With a squeal, Meg pounced on the envelope, her pale blue eyes shining with anticipation. “Wedding pictures?”
“Fresh from the developer. Picked them up on my way here.”
Anne and Pilar leaned over to look at the photos Meg had pulled out.
Old rivals Meg and Jared had met at the thirty-fifth anniversary for Tiny Blessings Adoption Agency. Meg had already gone through a bad divorce and Jared was a widower. When they discovered that their respective adopted boys, Luke and Chance, were twins separated at birth, the only practical solution was to get married for the sake of the boys. However, as they spent time together, they truly fell in love and later had another, private, more meaningful ceremony at the Chestnut Grove Community Church. It was this ceremony that Rachel had pictures of.
“Oh. Look at Luke and Chance. They’re so cute! I would love to have twins.” Anne traced the faces of the boys with a longing look. “Actually, I would love to have kids, period.”
“You will,” Pilar said, reaching over and hugging their friend. “You just need to realize that you truly are beautiful. And someday some lucky man will see that, too.”

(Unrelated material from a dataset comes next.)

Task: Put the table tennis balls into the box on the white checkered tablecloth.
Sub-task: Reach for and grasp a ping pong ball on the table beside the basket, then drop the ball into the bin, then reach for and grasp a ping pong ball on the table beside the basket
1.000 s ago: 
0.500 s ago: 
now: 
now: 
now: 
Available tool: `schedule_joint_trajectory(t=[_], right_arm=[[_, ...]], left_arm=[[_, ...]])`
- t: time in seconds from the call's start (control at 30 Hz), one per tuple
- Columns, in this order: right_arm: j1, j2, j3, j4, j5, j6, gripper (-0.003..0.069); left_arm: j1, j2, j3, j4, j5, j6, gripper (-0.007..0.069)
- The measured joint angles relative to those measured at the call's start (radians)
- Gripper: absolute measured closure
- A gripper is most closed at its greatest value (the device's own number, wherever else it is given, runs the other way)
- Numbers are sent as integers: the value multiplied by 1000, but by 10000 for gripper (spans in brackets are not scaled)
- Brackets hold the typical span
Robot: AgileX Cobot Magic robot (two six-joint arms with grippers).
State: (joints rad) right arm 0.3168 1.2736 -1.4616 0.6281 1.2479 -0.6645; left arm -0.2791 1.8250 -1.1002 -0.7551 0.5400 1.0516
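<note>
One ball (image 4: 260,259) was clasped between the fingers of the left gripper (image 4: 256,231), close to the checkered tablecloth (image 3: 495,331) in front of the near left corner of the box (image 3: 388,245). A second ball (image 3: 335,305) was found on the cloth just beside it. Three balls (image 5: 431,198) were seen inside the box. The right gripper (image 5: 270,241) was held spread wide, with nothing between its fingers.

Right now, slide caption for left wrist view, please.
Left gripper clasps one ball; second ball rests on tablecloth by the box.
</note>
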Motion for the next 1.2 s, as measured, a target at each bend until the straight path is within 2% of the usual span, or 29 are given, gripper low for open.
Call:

When Rachel and her parents moved to Chestnut Grove, Pilar, Anne and Meg befriended Rachel, unfazed by her parents’ wealth and unimpressed by her background. Rachel was a quick, bright student and as a result had skipped two grades, making her younger than the children she went to school with. Younger and, in spite of her brains, unable to defend herself in the rough and tumble that comes with changing schools. Her youth, combined with her New England accent and her parents’ money had created a situation ripe for teasing from other girls who saw Rachel’s quiet shyness as snobbery. One day some of the girls in her class had her cornered in the playground and were teasing her. Anne, Pilar and Meg had found her. The older girls had intervened and taken Rachel under their wing. Eight years ago, Rachel had moved away, but since her return she had slipped back into their lives as easily as if she had never been gone. Through the ups and downs of life, they had become her confidantes, advisers and dearest friends.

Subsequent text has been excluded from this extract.